> [WORK INSTRUCTION]:
Where a line in the data below includes the word "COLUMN", count it. State the total and nothing more.
= = = =
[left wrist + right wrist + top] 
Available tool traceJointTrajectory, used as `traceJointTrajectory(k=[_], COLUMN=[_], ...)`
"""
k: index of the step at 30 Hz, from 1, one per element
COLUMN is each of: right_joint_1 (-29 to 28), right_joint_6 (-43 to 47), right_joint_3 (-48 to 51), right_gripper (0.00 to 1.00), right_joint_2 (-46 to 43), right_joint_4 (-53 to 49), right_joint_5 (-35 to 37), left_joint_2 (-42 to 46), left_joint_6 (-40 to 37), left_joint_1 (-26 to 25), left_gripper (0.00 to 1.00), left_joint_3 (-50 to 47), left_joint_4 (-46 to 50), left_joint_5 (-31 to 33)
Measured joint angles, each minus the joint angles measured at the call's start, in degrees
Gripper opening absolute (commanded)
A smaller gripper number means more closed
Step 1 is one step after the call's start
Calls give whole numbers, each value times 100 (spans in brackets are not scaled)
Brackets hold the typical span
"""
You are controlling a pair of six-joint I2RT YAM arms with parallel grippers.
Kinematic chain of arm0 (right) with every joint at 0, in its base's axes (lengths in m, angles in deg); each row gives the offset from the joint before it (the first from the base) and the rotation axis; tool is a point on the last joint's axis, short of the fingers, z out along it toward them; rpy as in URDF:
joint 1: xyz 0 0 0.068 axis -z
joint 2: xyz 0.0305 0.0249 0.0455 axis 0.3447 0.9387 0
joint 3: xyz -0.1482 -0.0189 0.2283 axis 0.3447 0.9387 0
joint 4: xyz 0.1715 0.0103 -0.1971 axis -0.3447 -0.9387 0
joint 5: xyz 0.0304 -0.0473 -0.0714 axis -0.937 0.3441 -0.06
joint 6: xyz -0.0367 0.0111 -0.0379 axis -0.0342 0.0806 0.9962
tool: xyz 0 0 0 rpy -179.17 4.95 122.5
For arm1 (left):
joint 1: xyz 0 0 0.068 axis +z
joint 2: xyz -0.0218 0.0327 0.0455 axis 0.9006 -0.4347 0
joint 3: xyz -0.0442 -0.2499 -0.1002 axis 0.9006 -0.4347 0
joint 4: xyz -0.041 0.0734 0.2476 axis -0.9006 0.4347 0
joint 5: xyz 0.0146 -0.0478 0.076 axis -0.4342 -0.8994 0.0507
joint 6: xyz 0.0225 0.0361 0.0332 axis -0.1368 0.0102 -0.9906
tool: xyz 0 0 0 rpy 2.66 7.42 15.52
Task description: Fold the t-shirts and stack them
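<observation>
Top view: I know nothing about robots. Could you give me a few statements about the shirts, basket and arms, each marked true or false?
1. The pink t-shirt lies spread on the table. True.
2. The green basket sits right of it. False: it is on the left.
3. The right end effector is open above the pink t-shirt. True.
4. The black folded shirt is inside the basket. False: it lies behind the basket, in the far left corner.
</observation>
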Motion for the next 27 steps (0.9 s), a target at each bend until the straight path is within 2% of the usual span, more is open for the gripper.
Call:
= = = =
> [THE ANSWER]:
2